Natasha stood staring for a long minute and then she cleared her throat. “Are you done?” I nodded. “That…was a load of crap,” she said evenly. “What I want is to be loved by you as much as I love you. What I want is to have babies with you…and if you don’t want to have babies then we won’t. I want to grow old with you.” She took a breath and another half-step. “What are you really worried about, Gabriel?” Her eyes were shining brightly, anger replaced with concern and passionate affection.
I shook my head. “I meant everything I said.”
“So this is you being all noble, eh?” she shot back.
“Not entirely,” I admitted. “I’m scared of how much I love you, Natasha. I’m scared of how much I love you and need you. I’m scared of your youth. I’m scared of waking up one day to find the love in your eyes replaced with pity and disgust…with the unspoken question of why you’ve tied your life to an old man…”
Her eyes glistened with unspent tears. “Gabriel,” she said, “I’m not going to let silly stuff like that tear us apart. I just won’t. All that we’re promised is now…the future is what we make it.” Sometimes she sounded like the young woman she was and other times, like this, she sounded wizened far beyond her years. “I’ve told you before that the only way I’m going away is if you can honestly…honestly… tell me that you don’t love me. Can you say that?”
I shook my head after another very long moment. “No,” I said in a small voice.
“Then we’re not done. Not now. Not ever if I have anything to say about it.” She held her head up those intense grey eyes waiting for my response.
My resolve…my fears and my so-called noble intentions…crumbled to dust. “What am I gonna do with you?”
“You’re gonna hold me and love me forever and ever,” she said without irony.
I nodded. “Sounds like a plan. Come here, girl.”
Natasha surged across the room and I swept her up into my arms; she wrapped her arms around my neck and her legs along my hips; I put my hands under her and held her securely.
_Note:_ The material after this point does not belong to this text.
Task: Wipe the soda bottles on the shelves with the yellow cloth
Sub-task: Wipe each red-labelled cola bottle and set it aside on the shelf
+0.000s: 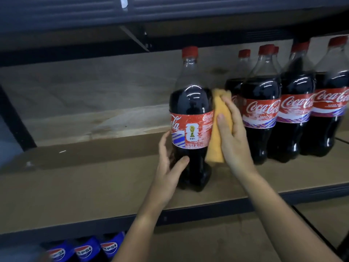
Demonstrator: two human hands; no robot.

We kissed…almost shyly at first and then ardently; I held her close, greedily reacquainting myself with the sweet taste of her lips and the sweet perfume of her hair, the sweet warmth of her breasts against my chest and the sweet heat of her full body pressed so closely to mine.
“I love you, Natasha,” I said.
She nuzzled her head against my beard. “I know that, old man,” she said, “I know that.”
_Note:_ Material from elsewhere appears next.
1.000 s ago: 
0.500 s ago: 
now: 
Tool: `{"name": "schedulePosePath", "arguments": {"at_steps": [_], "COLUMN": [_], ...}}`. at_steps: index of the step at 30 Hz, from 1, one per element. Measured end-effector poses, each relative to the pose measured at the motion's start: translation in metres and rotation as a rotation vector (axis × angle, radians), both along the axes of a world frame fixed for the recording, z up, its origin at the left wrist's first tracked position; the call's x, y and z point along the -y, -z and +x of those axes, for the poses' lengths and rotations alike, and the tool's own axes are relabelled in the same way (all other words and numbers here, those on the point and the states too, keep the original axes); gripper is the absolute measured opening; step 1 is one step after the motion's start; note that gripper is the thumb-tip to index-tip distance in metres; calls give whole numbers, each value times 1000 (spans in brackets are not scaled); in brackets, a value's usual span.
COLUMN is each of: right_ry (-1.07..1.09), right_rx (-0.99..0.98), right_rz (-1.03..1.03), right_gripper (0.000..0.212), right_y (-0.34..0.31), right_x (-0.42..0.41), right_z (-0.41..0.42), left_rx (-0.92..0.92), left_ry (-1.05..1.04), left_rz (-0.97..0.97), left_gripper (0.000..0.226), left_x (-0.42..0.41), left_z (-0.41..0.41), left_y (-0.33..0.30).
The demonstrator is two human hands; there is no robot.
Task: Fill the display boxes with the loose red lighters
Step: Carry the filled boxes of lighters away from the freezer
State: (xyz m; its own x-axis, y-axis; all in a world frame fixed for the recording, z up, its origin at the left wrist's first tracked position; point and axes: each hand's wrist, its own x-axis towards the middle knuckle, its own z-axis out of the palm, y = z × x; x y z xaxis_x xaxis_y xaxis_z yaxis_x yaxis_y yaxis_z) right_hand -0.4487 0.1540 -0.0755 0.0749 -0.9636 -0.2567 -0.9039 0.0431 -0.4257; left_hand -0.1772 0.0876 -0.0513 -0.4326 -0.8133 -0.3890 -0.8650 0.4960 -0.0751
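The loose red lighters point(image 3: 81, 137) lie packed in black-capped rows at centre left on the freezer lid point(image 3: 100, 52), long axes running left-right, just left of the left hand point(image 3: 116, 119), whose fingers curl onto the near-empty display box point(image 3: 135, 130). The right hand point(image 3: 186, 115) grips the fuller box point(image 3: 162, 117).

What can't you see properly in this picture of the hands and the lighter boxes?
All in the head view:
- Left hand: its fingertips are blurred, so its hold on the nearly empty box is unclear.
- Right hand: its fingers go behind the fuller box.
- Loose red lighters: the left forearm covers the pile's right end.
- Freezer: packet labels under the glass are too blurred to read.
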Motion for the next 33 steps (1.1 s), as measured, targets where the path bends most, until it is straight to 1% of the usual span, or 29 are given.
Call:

We held on, two people in love despite all of the reasons why they shouldn’t be.
In the next few minutes I would carry her to my bed…to our bed…and we would make love and then we would talk into the wee hours of the morning, talk as easily as we had on the first day that we met.
In the next few weeks, we would get engaged despite the freely-expressed misgivings of her parents and my children.
In the next few months, we would get married, her parents and my children in attendance despite their misgivings.
In the next few years, we would make a life and a daughter together.
In the next few decades we would grow old…together…and the light in her eyes would never turn to pity or disgust.